(Beginning of ENTRIES SHOWN)

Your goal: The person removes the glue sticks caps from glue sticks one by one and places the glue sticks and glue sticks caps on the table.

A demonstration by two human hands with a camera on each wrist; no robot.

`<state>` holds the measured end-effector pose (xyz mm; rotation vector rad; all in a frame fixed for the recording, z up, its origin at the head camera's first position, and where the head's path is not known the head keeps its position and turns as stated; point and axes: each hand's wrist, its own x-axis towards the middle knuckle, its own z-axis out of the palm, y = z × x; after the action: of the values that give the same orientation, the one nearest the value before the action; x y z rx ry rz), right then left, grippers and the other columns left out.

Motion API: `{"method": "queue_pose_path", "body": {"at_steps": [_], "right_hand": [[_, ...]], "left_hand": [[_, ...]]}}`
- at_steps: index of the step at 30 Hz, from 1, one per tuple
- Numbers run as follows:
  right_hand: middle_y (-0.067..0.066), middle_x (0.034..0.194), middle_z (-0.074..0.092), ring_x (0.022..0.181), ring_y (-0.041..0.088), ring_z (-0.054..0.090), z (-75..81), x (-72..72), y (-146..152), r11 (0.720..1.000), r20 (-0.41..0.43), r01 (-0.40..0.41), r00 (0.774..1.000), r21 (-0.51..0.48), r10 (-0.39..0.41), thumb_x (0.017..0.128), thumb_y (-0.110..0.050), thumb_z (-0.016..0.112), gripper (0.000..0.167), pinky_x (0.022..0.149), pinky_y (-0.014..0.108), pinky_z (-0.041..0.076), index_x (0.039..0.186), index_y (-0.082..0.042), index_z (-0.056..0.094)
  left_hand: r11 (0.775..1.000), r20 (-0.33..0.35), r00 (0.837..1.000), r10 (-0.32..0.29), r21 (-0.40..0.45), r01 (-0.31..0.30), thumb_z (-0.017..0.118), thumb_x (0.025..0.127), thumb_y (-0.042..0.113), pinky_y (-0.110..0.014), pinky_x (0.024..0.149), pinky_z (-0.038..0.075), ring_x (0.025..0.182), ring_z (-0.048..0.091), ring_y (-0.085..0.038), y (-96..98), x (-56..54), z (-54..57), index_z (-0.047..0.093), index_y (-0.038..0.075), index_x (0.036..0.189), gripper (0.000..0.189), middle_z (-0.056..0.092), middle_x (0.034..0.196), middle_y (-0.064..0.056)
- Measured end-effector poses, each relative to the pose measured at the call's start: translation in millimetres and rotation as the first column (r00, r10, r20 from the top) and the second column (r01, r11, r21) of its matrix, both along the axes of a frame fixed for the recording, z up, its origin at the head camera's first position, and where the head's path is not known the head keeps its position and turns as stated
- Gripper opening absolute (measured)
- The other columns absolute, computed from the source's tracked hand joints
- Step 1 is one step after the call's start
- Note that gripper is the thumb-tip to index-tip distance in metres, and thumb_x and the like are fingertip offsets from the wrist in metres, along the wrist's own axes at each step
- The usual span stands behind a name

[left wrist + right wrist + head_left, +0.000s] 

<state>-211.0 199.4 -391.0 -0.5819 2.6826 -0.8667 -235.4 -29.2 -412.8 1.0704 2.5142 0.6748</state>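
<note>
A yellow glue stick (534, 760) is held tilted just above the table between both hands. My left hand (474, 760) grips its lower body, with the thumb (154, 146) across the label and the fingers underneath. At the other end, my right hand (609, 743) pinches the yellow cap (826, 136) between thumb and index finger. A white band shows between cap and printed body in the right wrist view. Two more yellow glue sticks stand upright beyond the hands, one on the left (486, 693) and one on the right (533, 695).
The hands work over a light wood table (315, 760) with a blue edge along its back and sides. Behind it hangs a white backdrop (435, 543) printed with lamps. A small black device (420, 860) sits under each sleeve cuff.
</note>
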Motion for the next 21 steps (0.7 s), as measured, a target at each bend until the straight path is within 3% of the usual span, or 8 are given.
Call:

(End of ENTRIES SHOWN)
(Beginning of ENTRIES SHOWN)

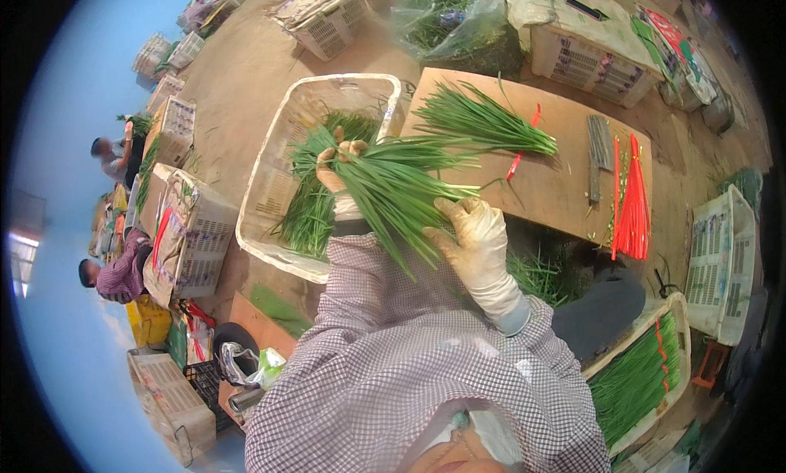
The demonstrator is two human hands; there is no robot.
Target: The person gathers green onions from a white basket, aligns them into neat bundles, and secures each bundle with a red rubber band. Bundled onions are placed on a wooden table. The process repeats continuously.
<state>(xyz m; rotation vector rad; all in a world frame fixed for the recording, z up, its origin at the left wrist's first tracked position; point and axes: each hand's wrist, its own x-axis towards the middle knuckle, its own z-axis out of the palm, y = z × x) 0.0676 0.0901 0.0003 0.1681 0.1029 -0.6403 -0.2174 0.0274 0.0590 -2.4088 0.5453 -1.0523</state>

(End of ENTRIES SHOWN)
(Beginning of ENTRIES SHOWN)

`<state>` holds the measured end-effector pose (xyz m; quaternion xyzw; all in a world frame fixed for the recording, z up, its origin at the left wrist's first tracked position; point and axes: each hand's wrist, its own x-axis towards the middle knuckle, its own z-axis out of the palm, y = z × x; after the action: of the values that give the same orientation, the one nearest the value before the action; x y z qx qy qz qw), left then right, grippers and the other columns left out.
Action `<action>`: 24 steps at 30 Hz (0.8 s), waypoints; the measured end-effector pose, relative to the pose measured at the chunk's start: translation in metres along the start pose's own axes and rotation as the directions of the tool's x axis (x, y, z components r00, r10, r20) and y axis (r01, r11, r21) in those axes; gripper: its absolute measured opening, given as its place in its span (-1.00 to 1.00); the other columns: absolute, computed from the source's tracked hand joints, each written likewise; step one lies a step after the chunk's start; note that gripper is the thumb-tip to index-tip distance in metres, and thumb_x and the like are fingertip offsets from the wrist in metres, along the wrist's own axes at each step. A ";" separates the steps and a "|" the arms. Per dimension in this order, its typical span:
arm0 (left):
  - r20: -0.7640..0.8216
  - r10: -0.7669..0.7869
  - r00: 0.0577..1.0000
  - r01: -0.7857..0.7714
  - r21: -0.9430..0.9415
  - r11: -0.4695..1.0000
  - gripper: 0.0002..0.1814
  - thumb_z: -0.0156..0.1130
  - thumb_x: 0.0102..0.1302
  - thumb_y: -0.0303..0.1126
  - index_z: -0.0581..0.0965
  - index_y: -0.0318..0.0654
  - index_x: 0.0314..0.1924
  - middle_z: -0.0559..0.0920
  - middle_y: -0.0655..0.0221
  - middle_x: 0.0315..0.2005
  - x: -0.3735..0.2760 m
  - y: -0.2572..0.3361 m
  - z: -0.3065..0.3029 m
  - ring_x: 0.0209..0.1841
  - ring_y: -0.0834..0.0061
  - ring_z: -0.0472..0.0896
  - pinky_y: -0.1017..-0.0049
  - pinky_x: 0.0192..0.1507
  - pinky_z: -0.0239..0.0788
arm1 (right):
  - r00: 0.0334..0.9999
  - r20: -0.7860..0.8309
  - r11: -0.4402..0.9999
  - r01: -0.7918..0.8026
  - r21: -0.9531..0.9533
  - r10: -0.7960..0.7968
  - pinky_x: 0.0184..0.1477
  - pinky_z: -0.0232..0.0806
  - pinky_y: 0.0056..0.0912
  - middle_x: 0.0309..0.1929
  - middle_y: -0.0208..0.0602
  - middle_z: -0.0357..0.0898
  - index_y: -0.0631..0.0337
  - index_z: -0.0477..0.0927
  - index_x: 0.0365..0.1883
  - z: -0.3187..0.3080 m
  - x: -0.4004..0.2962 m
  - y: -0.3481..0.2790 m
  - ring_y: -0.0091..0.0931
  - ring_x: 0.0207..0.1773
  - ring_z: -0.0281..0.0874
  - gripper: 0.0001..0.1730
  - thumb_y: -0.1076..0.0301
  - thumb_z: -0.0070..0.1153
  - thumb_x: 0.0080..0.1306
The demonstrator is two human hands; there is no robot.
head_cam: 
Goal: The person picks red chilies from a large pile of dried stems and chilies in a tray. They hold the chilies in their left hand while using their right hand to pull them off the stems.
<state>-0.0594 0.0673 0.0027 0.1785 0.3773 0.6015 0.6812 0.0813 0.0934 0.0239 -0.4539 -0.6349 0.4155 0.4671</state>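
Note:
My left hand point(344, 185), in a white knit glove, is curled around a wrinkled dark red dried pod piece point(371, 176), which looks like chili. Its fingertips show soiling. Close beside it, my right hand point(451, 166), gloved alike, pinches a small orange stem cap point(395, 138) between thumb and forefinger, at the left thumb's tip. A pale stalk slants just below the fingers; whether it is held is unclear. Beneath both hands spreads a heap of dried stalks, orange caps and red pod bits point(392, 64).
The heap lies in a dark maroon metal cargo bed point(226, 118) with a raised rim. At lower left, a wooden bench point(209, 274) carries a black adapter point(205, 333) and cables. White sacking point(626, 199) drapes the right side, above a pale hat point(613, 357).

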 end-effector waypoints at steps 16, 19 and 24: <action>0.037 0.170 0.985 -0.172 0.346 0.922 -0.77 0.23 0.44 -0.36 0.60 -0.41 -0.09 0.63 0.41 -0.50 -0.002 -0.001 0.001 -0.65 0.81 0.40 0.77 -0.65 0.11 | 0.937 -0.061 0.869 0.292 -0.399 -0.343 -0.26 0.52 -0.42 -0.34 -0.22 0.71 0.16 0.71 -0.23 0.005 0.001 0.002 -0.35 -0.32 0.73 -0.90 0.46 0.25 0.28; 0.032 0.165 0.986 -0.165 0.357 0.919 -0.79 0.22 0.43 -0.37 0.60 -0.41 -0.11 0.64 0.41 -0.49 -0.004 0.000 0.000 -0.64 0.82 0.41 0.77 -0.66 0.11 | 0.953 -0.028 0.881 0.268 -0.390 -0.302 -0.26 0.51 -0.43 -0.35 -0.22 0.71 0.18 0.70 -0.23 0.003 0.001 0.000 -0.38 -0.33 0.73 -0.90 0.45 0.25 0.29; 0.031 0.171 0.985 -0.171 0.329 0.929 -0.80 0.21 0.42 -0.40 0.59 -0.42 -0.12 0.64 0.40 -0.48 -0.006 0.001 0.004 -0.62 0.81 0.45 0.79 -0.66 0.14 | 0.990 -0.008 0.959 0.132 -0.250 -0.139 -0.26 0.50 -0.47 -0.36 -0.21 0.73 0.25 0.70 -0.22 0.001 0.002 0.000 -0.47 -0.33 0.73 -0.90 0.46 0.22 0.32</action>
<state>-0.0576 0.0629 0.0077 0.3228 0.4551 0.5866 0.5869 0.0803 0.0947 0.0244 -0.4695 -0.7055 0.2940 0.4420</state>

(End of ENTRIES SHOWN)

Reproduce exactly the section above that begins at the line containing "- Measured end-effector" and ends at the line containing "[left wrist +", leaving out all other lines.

- Measured end-effector poses, each relative to the pose measured at the call's start: translation in millimetres and rotation as the first column (r00, r10, r20 from the top) and the second column (r01, r11, r21) of its matrix, both along the axes of a frame fixed for the recording, z up, its origin at the head camera's first position, and where the head's path is not known the head keeps its position and turns as stated
- Gripper opening absolute (measured)
- The other columns absolute, computed from the source's tracked hand joints
- Step 1 is one step after the call's start
- Note that gripper is the thumb-tip to index-tip distance in metres, and thumb_x and the like are fingertip offsets from the wrist in metres, along the wrist's own axes at each step
- The usual span stands behind a name

[left wrist + right wrist + head_left, +0.000s] 

That concludes the exercise.